“What renown is there in that?” (The Two Towers, 2002)


Screenwriter Peter Jackson barely touched upon J.R.R. Tolkien’s character Éowyn and her desire for renown. Searching through several blog resources revealed much more information on Éowyn and her quests for glory. Information which I shall discuss in more detail when I come across the underlying story in The Lord of the Rings book series. Until then, allow me to tell you what I’ve found.

What Some Christians First Think When Someone Seeks Renown

Watching the theatrical edition of The Two Towers glosses over Éowyn’s desire for renown. Possibly because of the negative connotation associated with the word. My favorite online dictionary defines renown as fame, glory, distinction, and so forth. Everything that man’s sinful nature desires.

For that is exactly what Christians fight against in their own personal walk with Christ: The desire to make themselves great. One phrase that a New Testament writer described this desire as was Selfish Ambition. Believers need to focus on giving all glory to God, not to themselves. To do God’s will ensures God will guide our steps in life.

Consequently, when a Christian hears this line in the extended edition of The Two Towers (yes, I speak of myself), she balks at her own Selfish Ambition existing in a Tolkien character. Yet, there exists something more astonishing within this beloved series: Éowyn found her renown. And it was considered good.

How Shieldmaiden Éowyn Found Her Renown in Life

The theatrical cuts for The Lord of the Rings leaves out all references to Éowyn’s search for glory. All references other than those connected to Aragorn II, son of Arathorn. But according to Tolkien Gateway , and I must assume to the books which I have forgotten, Éowyn did eventually find her renown. Simply in a different form than she first imagined.

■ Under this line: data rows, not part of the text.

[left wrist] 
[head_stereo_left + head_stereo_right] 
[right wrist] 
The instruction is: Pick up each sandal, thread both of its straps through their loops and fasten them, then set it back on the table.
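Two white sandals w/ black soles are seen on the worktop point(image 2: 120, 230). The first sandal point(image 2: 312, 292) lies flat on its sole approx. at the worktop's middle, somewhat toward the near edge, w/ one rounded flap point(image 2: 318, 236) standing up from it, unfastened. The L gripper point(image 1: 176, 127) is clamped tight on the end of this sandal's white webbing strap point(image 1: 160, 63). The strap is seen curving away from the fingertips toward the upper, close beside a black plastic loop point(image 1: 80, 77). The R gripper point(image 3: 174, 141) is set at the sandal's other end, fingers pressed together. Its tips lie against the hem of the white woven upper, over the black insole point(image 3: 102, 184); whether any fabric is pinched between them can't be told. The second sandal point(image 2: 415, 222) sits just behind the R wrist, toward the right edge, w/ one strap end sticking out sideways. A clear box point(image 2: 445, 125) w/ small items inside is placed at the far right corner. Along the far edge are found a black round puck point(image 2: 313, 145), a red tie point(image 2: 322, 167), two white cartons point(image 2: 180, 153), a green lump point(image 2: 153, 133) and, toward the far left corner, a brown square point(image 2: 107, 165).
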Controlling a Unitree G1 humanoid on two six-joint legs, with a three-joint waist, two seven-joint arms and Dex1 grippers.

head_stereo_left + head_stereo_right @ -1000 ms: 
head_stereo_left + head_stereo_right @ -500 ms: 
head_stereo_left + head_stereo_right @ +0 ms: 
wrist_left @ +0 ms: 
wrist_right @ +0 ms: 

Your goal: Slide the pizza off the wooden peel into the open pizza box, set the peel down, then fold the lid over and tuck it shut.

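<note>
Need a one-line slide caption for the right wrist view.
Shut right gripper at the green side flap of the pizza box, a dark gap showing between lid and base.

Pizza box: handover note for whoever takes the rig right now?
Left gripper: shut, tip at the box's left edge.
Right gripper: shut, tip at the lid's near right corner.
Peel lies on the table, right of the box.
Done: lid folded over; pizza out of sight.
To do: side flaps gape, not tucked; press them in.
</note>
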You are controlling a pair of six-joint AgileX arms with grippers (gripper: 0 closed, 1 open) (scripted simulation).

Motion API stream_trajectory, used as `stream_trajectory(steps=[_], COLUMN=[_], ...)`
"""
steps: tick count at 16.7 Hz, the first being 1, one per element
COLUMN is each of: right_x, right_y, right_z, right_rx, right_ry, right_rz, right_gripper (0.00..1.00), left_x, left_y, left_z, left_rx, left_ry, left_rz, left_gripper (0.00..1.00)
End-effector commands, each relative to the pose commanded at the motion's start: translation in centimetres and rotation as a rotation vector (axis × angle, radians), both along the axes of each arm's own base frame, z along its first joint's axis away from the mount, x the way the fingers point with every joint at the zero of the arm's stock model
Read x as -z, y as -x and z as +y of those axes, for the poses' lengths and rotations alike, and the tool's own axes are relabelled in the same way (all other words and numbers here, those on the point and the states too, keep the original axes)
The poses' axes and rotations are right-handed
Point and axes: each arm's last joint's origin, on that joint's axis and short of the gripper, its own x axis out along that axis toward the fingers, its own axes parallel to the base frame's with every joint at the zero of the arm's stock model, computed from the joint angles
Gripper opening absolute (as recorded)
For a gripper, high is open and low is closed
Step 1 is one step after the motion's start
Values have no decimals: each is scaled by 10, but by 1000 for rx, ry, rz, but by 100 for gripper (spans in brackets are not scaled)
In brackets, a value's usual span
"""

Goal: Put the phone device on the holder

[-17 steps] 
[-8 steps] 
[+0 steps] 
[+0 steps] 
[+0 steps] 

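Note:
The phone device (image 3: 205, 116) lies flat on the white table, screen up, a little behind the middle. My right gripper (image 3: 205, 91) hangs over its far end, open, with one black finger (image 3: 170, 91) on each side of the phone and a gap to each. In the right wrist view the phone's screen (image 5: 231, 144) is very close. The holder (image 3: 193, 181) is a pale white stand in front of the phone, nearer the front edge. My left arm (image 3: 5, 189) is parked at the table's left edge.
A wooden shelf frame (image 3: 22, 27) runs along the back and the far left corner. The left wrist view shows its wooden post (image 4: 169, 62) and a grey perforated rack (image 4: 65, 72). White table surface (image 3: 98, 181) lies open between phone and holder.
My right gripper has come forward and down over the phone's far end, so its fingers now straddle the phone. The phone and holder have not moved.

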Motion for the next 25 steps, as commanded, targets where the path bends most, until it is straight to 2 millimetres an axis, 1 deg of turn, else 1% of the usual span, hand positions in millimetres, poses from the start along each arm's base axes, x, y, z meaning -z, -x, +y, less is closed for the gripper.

Disgusted at the mere thought of caring for Rohan’s women and children, Éowyn revealed more than was proper to Aragorn, the man whom she loved. However, he knew she would never find satisfaction in a life with him. And he told her so in Peter Jackson’s The Return of the King (2003). Though heartbroken at Aragorn’s refusal to be with her, she still pursued her need for glory.

Thus, when the time came to fight against the evil forces, Éowyn disguised herself and went out with the Rohan men to fight against Mordor. Here she nearly met her death. But, here, she also fought the Witch-king, defending King Théoden from more harm, and earning her title as Lady of the Shield-arm. Then she was at peace, which resulted in her falling in love with Faramir and becoming Lady of Ithilien.

What J.R.R. Tolkien Revealed on His Thoughts of Renown

When J.R.R. Tolkien’s father died, and his mother married a man who practiced Catholicism, J.R.R. Tolkien grew up with the Catholic faith. Therefore, he knew about man’s will to pursue Selfish Ambition. He simply didn’t condemn it. Recognizing the sinful nature as something within every man, he merely told the tale on how it can bring a person to fight when she need not fight.

Aragorn made a point in The Return of the King which resounded with me strongly: The point about how valor often exists without renown. Aragorn said this to Éowyn, telling her, gently and discreetly,  how she would regret joining in union with him. He said this mere minutes before appearing to desert Rohan’s men on the eve of battle. He couldn’t have been more right in what he saw in Rohan’s shieldmaiden. For she rejected him for his misconstrued departure.

And, now, I bid my readers good day. Asking them to conclude their own judgments on whether mankind should pursue personal renown in today’s fallen world. If J.R.R. Tolkien found a way for this human trait to coincide with the good fight, then surely my thoughts on its evil ways must be wrong. Only the Lord knows for certain.